Deleted Footage: Separated into three phases of storyboard (nine scenes, 14m50s), rough animation (two scenes, 2m40s) and "almost-final" (two scenes, 1m10s) versions with introduction and optional commentary by the directors. The scenes in their various states of completion provide a great look at the extensive animation and story editing process.

Animation Screen Tests (23m53s): Shows the initial character designs and animation of Horton (nine clips, 2m58s), the Mayor (11 clips, 3m48s) and the Whos (two scenes, 24s) with introduction by Animator Nick Bruno and optional commentary on the Horton segment by the directors. Again, another great look at the animation process.

"Bringing the Characters to Life" (5m29s): The animators talk about their animation techniques.

"That's One Big Elephant: Animating Horton" (8m08s): A closer look at developing and animating the main character.

"Meet Katie" (3m49s): The development and animation of Katie (who is a yak).

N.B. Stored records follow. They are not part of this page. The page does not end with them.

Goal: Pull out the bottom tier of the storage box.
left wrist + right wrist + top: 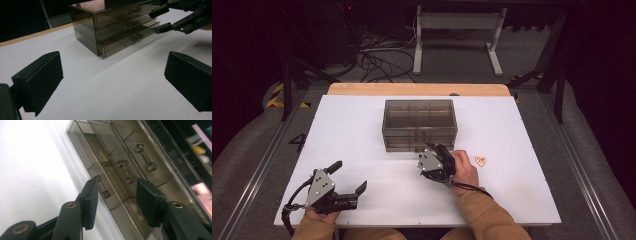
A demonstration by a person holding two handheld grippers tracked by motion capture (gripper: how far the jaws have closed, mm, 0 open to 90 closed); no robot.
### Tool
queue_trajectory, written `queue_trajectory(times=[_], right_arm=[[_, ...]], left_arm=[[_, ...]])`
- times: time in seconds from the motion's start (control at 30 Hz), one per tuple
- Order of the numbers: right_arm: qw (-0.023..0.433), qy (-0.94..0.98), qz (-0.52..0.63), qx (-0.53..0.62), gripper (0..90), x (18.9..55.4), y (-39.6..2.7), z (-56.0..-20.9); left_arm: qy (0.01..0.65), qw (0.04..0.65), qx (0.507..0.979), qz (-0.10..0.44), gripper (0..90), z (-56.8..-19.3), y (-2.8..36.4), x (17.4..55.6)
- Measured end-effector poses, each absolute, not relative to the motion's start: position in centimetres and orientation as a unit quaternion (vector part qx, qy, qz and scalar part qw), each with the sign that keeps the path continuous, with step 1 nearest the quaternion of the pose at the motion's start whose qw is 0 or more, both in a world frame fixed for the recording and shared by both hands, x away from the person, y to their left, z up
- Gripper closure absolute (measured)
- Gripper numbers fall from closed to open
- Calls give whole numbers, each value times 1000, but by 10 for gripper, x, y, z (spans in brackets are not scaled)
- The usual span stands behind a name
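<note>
While both grippers gape, the right gripper [116, 195] nears the handles of a boxy, smoky clear-plastic drawer chest [419, 124], long axis across the table; the left gripper [348, 178] hovers apart.

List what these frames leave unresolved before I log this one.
- Small tan item on the table: high view, too small to identify.
- Drawer box contents: tinted walls and glare, all views.
- Bottom drawer handle: right gripper view, partly behind one jaw of the right gripper; contact unclear.
- Left gripper: jaws cut off by frame edges.
</note>
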State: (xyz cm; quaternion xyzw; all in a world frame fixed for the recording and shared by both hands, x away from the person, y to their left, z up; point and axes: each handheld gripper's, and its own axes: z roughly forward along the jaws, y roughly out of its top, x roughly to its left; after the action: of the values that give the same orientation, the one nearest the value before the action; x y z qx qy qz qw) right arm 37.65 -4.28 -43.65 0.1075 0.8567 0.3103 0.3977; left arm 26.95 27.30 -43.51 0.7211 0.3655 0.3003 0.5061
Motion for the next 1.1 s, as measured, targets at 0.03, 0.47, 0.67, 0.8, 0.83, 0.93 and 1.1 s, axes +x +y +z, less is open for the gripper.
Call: queue_trajectory(times=[0.03, 0.47, 0.67, 0.8, 0.83, 0.93, 1.1], right_arm=[[389, 856, 321, 116, 530, 378, -45, -434], [268, 883, 362, 133, 588, 402, -70, -414], [224, 896, 359, 136, 615, 417, -74, -417], [222, 901, 348, 130, 616, 421, -73, -420], [219, 903, 345, 132, 616, 424, -72, -422], [218, 901, 348, 140, 616, 427, -72, -424], [203, 904, 347, 145, 611, 436, -75, -427]], left_arm=[[365, 506, 721, 300, 26, -435, 273, 269], [373, 502, 719, 303, 26, -436, 276, 265], [378, 501, 716, 304, 26, -437, 278, 263], [381, 499, 716, 305, 25, -437, 279, 261], [381, 499, 716, 305, 25, -437, 279, 261], [383, 498, 715, 307, 25, -437, 281, 260], [386, 498, 713, 308, 25, -437, 282, 258]])
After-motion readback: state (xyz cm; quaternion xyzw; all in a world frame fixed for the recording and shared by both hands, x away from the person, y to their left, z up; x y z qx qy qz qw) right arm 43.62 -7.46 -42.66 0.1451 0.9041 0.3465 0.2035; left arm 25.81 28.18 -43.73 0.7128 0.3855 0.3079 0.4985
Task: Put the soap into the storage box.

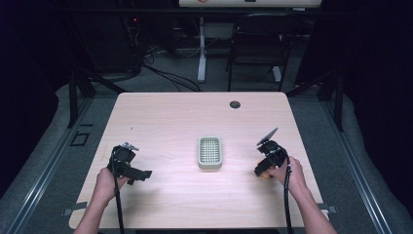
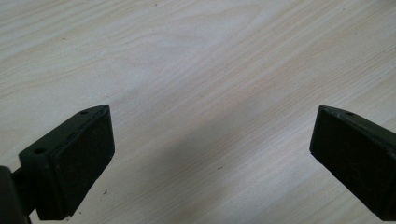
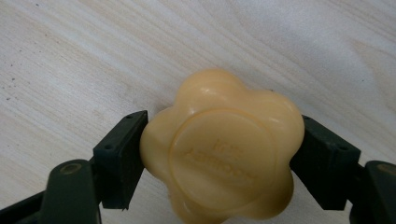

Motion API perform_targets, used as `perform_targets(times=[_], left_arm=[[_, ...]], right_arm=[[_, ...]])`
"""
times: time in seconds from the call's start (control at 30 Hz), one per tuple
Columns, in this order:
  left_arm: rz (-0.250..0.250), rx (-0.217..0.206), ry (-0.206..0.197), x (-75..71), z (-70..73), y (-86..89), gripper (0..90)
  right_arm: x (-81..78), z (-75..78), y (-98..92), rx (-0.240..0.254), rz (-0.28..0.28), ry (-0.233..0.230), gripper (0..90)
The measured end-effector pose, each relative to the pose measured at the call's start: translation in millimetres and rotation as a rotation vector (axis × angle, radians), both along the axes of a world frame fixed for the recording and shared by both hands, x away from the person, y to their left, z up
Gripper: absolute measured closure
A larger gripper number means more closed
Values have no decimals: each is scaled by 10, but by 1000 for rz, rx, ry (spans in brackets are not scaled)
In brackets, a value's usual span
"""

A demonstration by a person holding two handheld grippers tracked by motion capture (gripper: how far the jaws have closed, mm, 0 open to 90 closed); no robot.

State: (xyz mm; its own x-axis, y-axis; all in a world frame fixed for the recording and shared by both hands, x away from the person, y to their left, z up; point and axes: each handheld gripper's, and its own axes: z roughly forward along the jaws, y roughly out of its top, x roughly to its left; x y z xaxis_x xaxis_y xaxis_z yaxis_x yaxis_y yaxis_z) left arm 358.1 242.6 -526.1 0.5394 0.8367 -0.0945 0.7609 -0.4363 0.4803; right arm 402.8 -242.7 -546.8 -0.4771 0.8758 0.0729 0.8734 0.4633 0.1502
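Pinching a yellow soap bar point(image 3: 219, 149) from both sides, the right gripper point(image 1: 267, 163) rests low over the right part of the wooden table point(image 1: 170, 117). The soap is smooth, waxy and flower-shaped with rounded lobes; faint embossed lettering on its flat face is too soft to read, and its near edge is cut off. A pale green, ridged soap dish point(image 1: 210, 152) sits at the table's centre, well apart. At near left, the left gripper point(image 2: 210, 149) has its matte black jaws spread wide over bare wood.
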Motion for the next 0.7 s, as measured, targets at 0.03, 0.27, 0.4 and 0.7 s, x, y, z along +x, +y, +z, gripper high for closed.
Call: perform_targets(times=[0.03,0.27,0.4,0.7], left_arm=[[0,0,0,0,0,-1,0],[0,-2,-1,2,-1,2,0],[0,-2,-2,1,1,3,0],[0,-4,-2,1,4,7,0]], right_arm=[[5,-7,7,9,-11,2,247],[48,5,31,-24,-5,36,251],[38,-14,46,-9,-28,21,252],[36,-12,48,-9,-19,18,255]])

"Bringing Seuss to Screen" (8m14s): The considerations and challenges of adapting a classic book and its illustrations into a CG animated film.

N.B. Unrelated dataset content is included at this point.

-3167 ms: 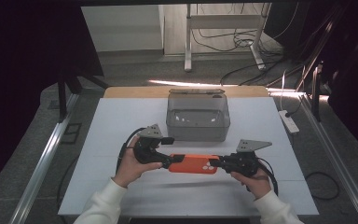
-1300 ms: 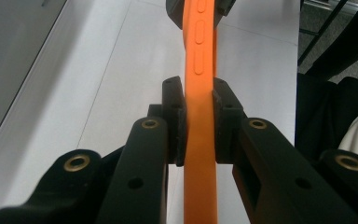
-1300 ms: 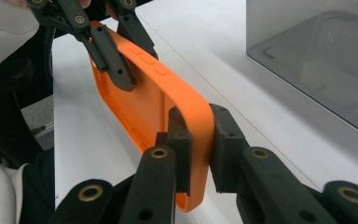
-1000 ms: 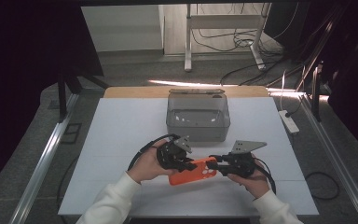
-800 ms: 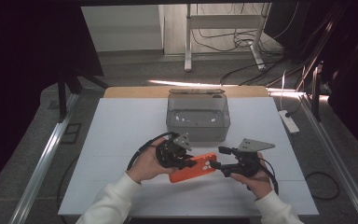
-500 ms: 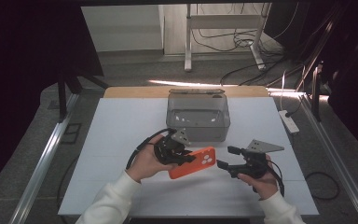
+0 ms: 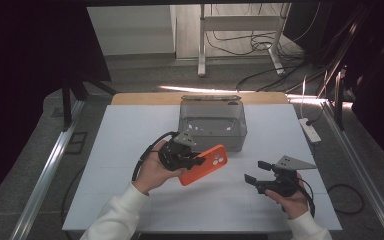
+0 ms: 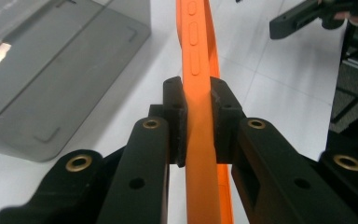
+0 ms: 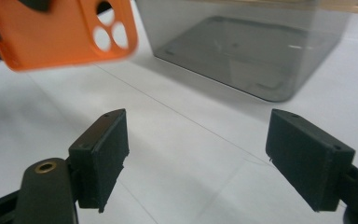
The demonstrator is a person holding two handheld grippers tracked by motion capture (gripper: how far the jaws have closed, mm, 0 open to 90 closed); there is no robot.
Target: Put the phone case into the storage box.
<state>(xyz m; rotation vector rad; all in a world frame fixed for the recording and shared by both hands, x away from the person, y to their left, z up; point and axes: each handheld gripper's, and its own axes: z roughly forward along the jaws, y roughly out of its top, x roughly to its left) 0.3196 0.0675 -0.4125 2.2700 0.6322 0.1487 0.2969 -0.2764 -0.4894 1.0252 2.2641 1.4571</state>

"The Elephant in the Room: Jim Carrey" (4m54s): The comedian and the directors talk about the voice work.

"A Person is A Person: A Universal Message" (3m42s): The creators and talent talk about the story's overarching message.

"Our Speck: Where Do We Fit In?" (4m01s): Children talk about things we can do to help the environment.

"Elephant Fun: The Facts" (5m28s): Elephant expert Hayden Rosenaur talks about the majestic animal.

"We Are Here!" Game: A pattern and memory game played with the player's remote.

Create Your Own Animation DVD-ROM: Create your own Who. Compatible with Windows 98 or higher and requires the latest version of Flash Player.

Trailers (7m22s): Trailers for "City of Ember," "Dr. Doolittle: A Tinsel Town Tail," "Space Chimps," "Garfield's Pet Force," "Elephant Tales," and "Ice Age: Dawn of the Dinosaurs in Digital 3-D."

Digital Copy: Download a digital copy for playback on computer or portable video device. Compatible with both Mac and Windows.


The Feature: 4/5
Video Quality: 4.5/5
Audio Quality: 4.5/5
Special Features: 4.5/5
Overall Score (not an average): 4.5/5

A charming adaptation of the popular Dr. Seuss book gets great treatment across the board. The Blu-Ray release likely exceeds the DVD release in all areas, but those with only DVD playback should be quite pleased. Recommended.